First clone this repo to your project directory:

cd /project/dir
git clone https://github.com/reckbo/pnlpipe.git && cd pnlpipe

2. (For non-PNL Users: Configure Environment)

cd python_env
make conda  # makes pnlpipe environment for conda
source activate pnlpipe
export PNLPIPE_SOFT=/path/to/software/dir  # where software modules will be installed

3. Configure your input data

Edit the paths of INPUT_KEYS in pnlpipe_config.py to point to your data. It will look something like

INPUT_KEYS = {
    'caseid_placeholder': '001',
    'dwi': '../001/001-dwi.nhdr',
    't1': '../001/001-t1w.nrrd'
    't2': '../001/001-t2w.nrrd'
}

Each path is a template that is has a placeholder representing a case id (in this example its '001'). Every pipeline is expected to accept a case id parameter, and when run with a particular id, it will use this dictionary to find the input paths it needs.

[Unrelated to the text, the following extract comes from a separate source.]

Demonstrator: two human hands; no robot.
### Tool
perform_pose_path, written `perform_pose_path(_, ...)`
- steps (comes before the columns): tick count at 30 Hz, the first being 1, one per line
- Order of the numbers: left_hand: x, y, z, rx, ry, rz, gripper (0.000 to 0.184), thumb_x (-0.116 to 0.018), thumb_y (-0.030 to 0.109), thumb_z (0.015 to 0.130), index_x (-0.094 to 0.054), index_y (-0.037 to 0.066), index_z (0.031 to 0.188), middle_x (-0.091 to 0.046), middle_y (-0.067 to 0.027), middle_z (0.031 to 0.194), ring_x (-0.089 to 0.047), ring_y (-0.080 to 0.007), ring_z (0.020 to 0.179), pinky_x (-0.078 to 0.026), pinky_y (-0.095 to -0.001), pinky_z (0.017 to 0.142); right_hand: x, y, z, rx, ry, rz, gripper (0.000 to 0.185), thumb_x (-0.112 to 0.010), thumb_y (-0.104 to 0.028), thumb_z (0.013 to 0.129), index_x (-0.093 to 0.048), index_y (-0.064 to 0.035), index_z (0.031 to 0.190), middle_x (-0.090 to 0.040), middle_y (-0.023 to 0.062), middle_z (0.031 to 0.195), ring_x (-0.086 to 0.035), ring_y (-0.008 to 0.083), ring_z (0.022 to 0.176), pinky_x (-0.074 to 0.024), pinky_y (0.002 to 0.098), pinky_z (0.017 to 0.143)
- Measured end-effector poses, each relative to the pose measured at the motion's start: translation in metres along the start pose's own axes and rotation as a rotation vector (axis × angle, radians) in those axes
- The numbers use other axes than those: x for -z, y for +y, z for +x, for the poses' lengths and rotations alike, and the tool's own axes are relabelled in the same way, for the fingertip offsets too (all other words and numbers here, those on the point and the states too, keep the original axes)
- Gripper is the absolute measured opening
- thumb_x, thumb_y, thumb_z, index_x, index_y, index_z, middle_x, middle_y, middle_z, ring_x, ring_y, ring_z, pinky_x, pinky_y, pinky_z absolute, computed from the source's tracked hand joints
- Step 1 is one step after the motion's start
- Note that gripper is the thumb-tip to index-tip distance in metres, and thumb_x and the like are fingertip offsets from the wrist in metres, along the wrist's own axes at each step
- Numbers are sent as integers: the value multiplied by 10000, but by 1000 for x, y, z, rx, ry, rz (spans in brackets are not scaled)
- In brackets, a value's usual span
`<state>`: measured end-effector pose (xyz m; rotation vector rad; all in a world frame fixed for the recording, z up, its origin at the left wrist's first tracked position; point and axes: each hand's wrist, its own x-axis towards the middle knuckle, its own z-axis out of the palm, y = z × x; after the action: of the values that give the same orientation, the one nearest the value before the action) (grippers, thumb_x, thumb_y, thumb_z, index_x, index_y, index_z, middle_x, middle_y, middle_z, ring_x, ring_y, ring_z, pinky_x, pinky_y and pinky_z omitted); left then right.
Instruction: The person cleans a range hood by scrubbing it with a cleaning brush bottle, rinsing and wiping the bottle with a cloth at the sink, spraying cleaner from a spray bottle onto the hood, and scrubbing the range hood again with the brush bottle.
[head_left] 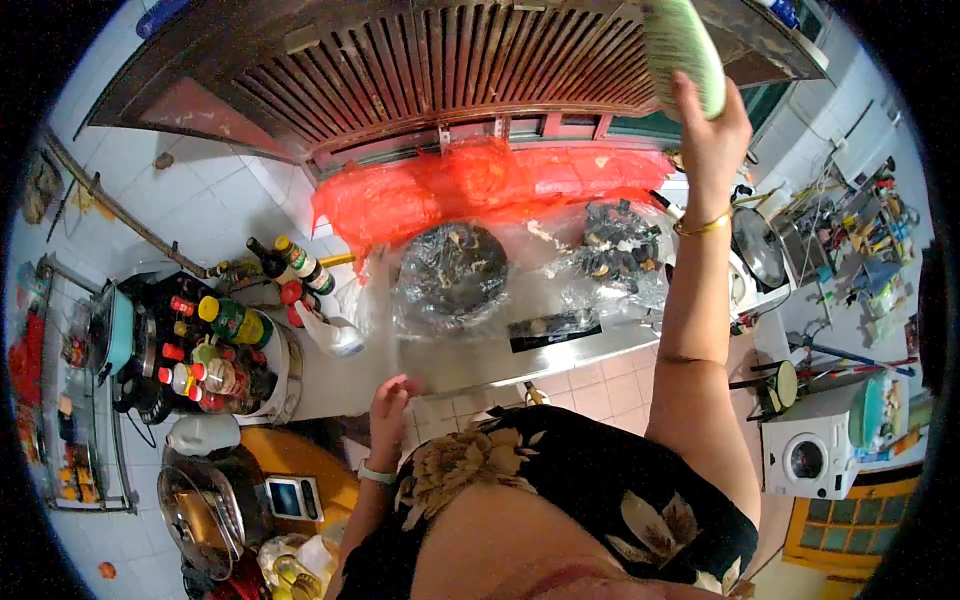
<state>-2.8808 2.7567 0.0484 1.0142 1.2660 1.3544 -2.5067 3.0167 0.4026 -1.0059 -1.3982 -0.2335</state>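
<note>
A pale green brush (688,60) with bristles is in my right hand (715,125), raised at the upper right against the range hood (480,65). The bristles face left, at the hood's slatted grille. My left hand (390,405) hangs low in front of the counter edge, its fingers loosely curled and holding nothing that I can see. Below the hood, red plastic film (480,185) covers the wall and ledge. Clear plastic lies over the stove, with one round burner (453,270) at the left and another burner (620,245) at the right.
Bottles and jars (225,345) crowd the counter's left end, beside a white spray bottle (335,335). A lidded pot (205,510) stands at the lower left. At the right are a pot lid (757,245), a stool (780,387) and a washing machine (808,455).
</note>
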Motion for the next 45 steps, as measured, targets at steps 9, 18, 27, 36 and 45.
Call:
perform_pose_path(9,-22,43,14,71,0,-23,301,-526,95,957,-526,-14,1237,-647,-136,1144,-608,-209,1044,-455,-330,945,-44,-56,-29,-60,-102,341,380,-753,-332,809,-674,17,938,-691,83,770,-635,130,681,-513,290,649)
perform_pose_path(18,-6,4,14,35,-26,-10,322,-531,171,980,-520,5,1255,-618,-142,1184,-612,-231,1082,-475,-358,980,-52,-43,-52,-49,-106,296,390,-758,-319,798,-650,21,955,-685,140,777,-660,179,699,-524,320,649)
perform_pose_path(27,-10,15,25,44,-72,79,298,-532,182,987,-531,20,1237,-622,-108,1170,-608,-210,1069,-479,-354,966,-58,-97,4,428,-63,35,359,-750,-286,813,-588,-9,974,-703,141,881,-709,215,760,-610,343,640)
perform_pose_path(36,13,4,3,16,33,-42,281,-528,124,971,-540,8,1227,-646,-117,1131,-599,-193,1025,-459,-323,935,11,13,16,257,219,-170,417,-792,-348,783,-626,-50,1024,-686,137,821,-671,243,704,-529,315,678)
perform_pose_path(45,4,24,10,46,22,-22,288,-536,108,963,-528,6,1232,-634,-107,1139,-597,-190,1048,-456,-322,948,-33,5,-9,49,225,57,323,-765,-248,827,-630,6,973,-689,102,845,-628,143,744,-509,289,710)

You only need to define this dictionary once.

4. Run your pipelines

Setup

Premade pipelines are in the pnlpipe_pipelines directory. For example, the standard PNL pipeline is defined in pnlpipe_pipelines/std.py, and the EPI correction pipeline is defined in pnlpipe_pipelines/epi.py. You can also get a list of available pipelines by running ./pnlpipe -h. As an example, we will run the PNL standard pipeline, the one named std.

Before running a pipeline, we need to configure it. This involves two steps: one, we need to specify its parameters, and two, we need to build the software it requires.

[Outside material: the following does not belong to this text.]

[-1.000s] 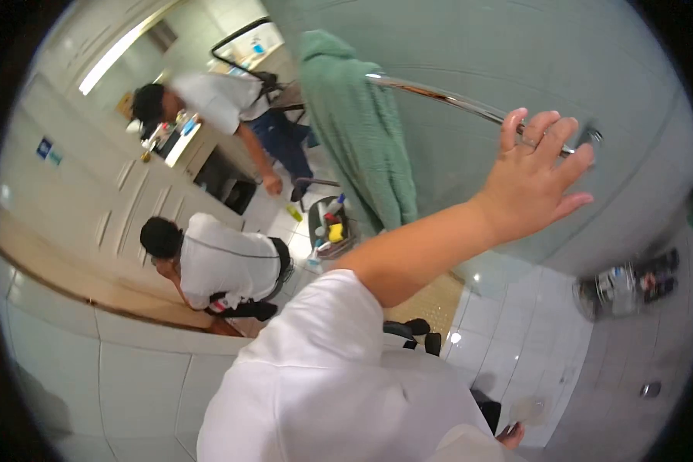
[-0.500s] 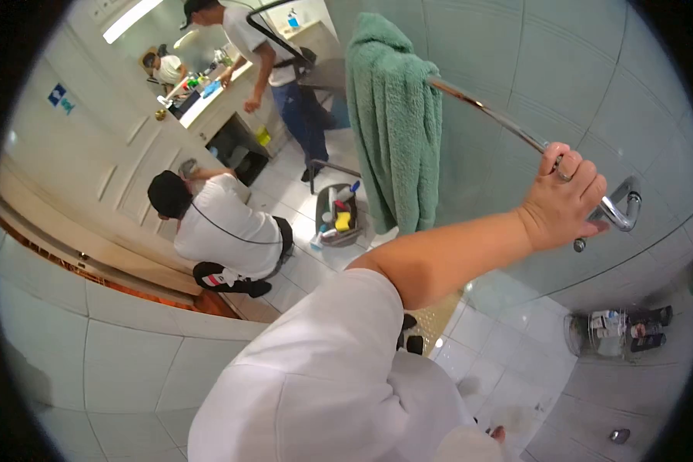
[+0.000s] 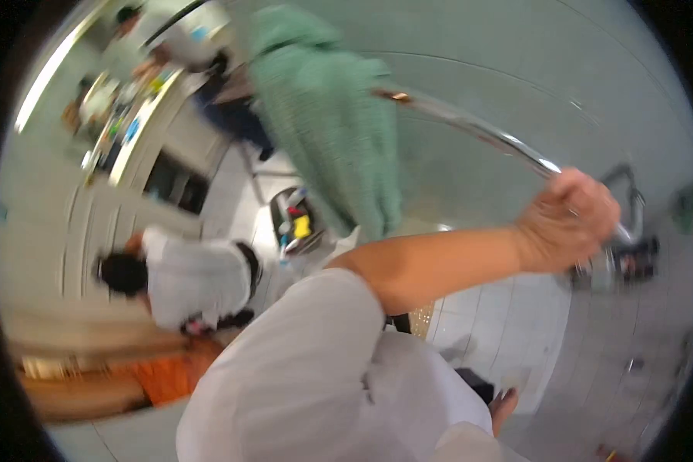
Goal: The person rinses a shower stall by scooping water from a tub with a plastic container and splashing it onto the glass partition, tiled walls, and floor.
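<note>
My left hand [image 3: 568, 219] is closed around a shiny metal towel bar [image 3: 516, 146], near the bar's bent right end. My left arm in a white sleeve stretches across the middle of the view. A green towel [image 3: 327, 115] hangs over the bar's other end, apart from my hand. Low in the picture, beside a dark object [image 3: 476, 385], part of my right hand [image 3: 504, 408] shows past my white clothing. Its fingers are mostly hidden, and I cannot make out whether it holds the dark object.
One person in white [image 3: 200, 277] crouches by the door panels; another [image 3: 177, 46] stands at the counter [image 3: 150, 115]. Between them and me sits a caddy [image 3: 316, 239] with a yellow sponge [image 3: 301, 226] and bottles. A wire rack [image 3: 593, 273] holds bottles at right. Tiled floor lies below.
My view has turned, so the room, towel and people appear shifted left and blurred. My left hand keeps its grip on the bar. More of my right hand and the dark object shows.
</note>
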`<state>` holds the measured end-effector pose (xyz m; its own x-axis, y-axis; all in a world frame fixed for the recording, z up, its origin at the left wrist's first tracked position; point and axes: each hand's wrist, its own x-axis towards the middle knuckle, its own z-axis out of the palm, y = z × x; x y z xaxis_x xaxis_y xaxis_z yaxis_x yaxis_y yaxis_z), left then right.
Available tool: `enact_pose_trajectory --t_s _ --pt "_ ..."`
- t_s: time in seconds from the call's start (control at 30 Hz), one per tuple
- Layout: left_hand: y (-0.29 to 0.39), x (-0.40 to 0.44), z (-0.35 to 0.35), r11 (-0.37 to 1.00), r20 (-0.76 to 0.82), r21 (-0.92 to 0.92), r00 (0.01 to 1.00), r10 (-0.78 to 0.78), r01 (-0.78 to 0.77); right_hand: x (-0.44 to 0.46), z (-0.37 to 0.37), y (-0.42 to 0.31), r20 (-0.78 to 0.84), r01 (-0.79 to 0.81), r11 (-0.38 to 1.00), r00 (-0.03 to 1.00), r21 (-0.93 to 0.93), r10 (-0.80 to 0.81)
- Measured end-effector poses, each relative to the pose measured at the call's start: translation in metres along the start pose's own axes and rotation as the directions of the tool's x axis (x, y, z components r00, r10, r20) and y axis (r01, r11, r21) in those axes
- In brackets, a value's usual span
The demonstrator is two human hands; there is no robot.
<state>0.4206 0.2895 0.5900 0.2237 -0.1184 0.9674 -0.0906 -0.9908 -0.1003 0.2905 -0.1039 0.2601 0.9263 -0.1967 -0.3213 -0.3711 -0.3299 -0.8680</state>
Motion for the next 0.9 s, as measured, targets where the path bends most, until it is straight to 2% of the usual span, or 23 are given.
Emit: enact_pose_trajectory --t_s 0.03,0.07,0.1,0.13,0.17,0.2,0.23,0.27,0.33,0.37,0.4,0.47,0.53,0.6,0.63,0.67,0.7,0.73,0.77,0.9 --pt "-0.003 0.004 -0.005 1.0 0.111 -0.012 0.994 0.008 -0.007 0.016 0.017 0.004 -0.205 -0.151 0.834 0.932 0.531 0.299" --pt "-0.005 0.005 -0.007 1.0 0.203 0.024 0.979 0.001 -0.006 0.024 0.02 0.011 -0.147 -0.168 0.736 0.928 0.656 0.342" --pt "-0.005 -0.001 -0.003 1.0 0.13 -0.007 0.991 0.004 -0.003 0.032 0.026 0.02 -0.123 -0.135 0.653 0.934 0.745 0.334" --pt "-0.007 -0.006 0.005 0.982 0.18 -0.173 0.983 -0.037 0.069 0.038 0.028 0.041 -0.199 -0.111 0.666 0.907 0.737 0.372" --pt "-0.004 -0.002 0.008 0.999 0.005 -0.038 1.0 -0.013 0.013 0.032 0.03 0.035 -0.195 -0.061 0.703 0.94 0.709 0.279" --pt "-0.006 -0.001 0.009 0.994 0.066 -0.105 0.998 0.018 -0.011 0.036 0.029 0.062 -0.302 0.007 0.985 0.952 0.173 0.047" --pt "0.002 0.01 -0.003 1.0 0.181 0.011 0.984 -0.007 0.005 0.039 0.032 0.067 -0.262 0.027 0.936 0.957 -0.35 -0.126" --pt "0.006 0.012 -0.005 0.998 0.159 0.04 0.987 0.032 -0.039 0.022 0.046 0.033 -0.426 0.116 0.989 0.902 0.092 -0.067" --pt "0.011 0.013 -0.006 0.993 0.143 0.087 0.987 0.072 -0.085 0.044 0.051 0.106 -0.446 0.104 0.993 0.887 -0.057 -0.119" --pt "0.012 0.014 -0.006 0.99 0.144 0.1 0.986 0.086 -0.101 0.041 0.046 0.086 -0.391 -0.096 0.971 0.903 0.22 0.178" --pt "0.013 0.013 -0.006 0.991 0.145 0.079 0.985 0.092 -0.105 0.034 0.052 0.054 -0.255 -0.283 0.833 0.862 0.475 0.438" --pt "0.014 0.012 -0.005 0.98 0.135 0.16 0.986 0.099 -0.121 0.037 0.057 0.07 -0.27 -0.282 0.861 0.867 0.424 0.418" --pt "0.008 0.01 -0.003 0.989 0.136 0.105 0.986 0.092 -0.107 0.039 0.06 0.084 -0.284 -0.281 0.887 0.874 0.366 0.394" --pt "0.006 0.01 -0.002 0.994 0.133 0.048 0.987 0.087 -0.094 0.044 0.061 0.095 -0.215 -0.374 0.911 0.888 0.171 0.405" --pt "0.006 0.011 -0.002 0.989 0.125 0.094 0.986 0.106 -0.118 0.044 0.063 0.091 -0.242 -0.322 0.938 0.907 0.128 0.344" --pt "0.007 0.012 -0.004 0.98 0.116 0.142 0.985 0.124 -0.141 0.044 0.063 0.087 -0.246 -0.326 0.936 0.904 0.132 0.349" --pt "0.009 0.012 -0.007 0.963 0.164 0.226 0.98 0.114 -0.15 0.045 0.061 0.076 -0.239 -0.288 0.957 0.927 0.04 0.289" --pt "0.011 0.012 -0.007 0.963 0.171 0.22 0.978 0.119 -0.155 0.045 0.059 0.073 -0.224 -0.249 0.967 0.947 -0.051 0.232" --pt "0.011 0.012 -0.007 0.962 0.165 0.228 0.98 0.114 -0.15 0.054 0.065 0.093 -0.201 -0.285 0.952 0.945 -0.112 0.259" --pt "0.008 0.011 -0.006 0.979 0.164 0.174 0.983 0.077 -0.106 0.053 0.06 0.034 -0.195 -0.262 0.961 0.951 -0.087 0.241"
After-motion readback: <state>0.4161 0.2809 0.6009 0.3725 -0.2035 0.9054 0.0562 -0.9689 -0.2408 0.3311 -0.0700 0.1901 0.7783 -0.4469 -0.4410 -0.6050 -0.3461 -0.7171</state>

To specify the parameters, we put them a yaml configuration file, in this case called pnlpipe_params/std.params. To make a default version of this file, run

./pnlpipe std init

This makes a parameter file with the pipeline's default parameters. For the std pipeline, the most important ones are the input keys, inputDwiKey, inputT1Key, etc. These are the keys the pipeline uses to find its input data, by looking up their paths in pnlpipe_config.INPUT_KEYS. For example, inputDwiKey: [dwi] means that the pipeline will find its DWI input by looking up 'dwi' in INPUT_KEYS. Likewise, inputT1Key: [t1] means that the pipeline will find its T1w input by looking up 't1' in INPUT_KEYS. The reason it is done this way is that if you happen to reorganize your data, you just have to update your pnlpipe_config.INPUT_KEYS, and your parameters remain the same.

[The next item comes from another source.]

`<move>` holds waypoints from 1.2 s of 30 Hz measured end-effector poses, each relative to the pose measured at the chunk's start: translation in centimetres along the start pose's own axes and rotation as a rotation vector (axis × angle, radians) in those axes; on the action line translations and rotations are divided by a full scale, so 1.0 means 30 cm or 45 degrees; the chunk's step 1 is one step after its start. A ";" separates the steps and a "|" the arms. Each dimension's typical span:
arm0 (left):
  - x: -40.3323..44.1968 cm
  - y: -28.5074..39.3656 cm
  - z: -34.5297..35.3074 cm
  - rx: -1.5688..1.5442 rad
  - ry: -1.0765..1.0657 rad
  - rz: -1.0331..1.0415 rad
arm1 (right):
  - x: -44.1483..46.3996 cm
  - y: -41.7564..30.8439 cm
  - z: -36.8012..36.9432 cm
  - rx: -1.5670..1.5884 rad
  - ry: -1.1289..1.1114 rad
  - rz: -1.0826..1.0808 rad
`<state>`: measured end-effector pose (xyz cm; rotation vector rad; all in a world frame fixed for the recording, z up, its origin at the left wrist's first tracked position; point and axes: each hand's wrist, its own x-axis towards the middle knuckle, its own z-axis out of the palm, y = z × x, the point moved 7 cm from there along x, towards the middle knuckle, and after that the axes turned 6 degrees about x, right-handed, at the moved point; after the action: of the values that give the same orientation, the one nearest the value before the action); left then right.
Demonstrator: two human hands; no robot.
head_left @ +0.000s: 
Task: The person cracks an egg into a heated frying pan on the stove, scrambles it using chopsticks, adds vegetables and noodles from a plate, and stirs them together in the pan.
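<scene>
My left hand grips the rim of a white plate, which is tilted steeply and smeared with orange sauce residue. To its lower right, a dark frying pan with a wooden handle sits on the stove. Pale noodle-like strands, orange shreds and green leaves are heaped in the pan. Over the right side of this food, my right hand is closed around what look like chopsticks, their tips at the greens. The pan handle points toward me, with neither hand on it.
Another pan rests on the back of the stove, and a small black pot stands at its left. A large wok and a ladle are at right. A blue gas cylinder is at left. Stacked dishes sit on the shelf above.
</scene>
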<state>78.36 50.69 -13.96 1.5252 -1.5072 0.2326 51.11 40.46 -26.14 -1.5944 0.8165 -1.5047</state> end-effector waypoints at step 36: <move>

Another important field is caseid; the default is ./caselist.txt, which means the pipeline will look in that file to find the case ids you want to use with this pipeline. Make it by putting each case id on its own line.

You will notice that the parameter values are wrapped in square brackets. This is because you can specify more than one value for each parameter. For example, if you wanted to run the std pipeline using a DWI masking bet threshold of 0.1 as well as a 0.15, you would write: bet_threshold: [0.1, 0.15]. For more details on specifying multiple parameter combinations, see further down in this README.

Now you're ready to build the software needed by the pipeline. The required software is determined by the parameters that end in '_version' and '_hash' (a Github commit hash). Before building the software packages, you need to specify the directory to install them to, and you do this by setting a global environment variable called $PNLPIPE_SOFT (e.g. export PNLPIPE_SOFT=path/to/software/dir). Now build the software by running

./pnlpipe std setup

(if any of the software packages already exist, they will not rebuild). You should now see the results in $PNLPIPE_SOFT, such as BRAINSTools-bin-2d5eccb/ and UKFTractography-421a7ad/.

Run and monitor

Now you're read to run the pipeline:

./pnlpipe std run

This runs the std pipeline for every combination of parameters in std.params. Since we're using the defaults, there is only one combination of parameters per case id.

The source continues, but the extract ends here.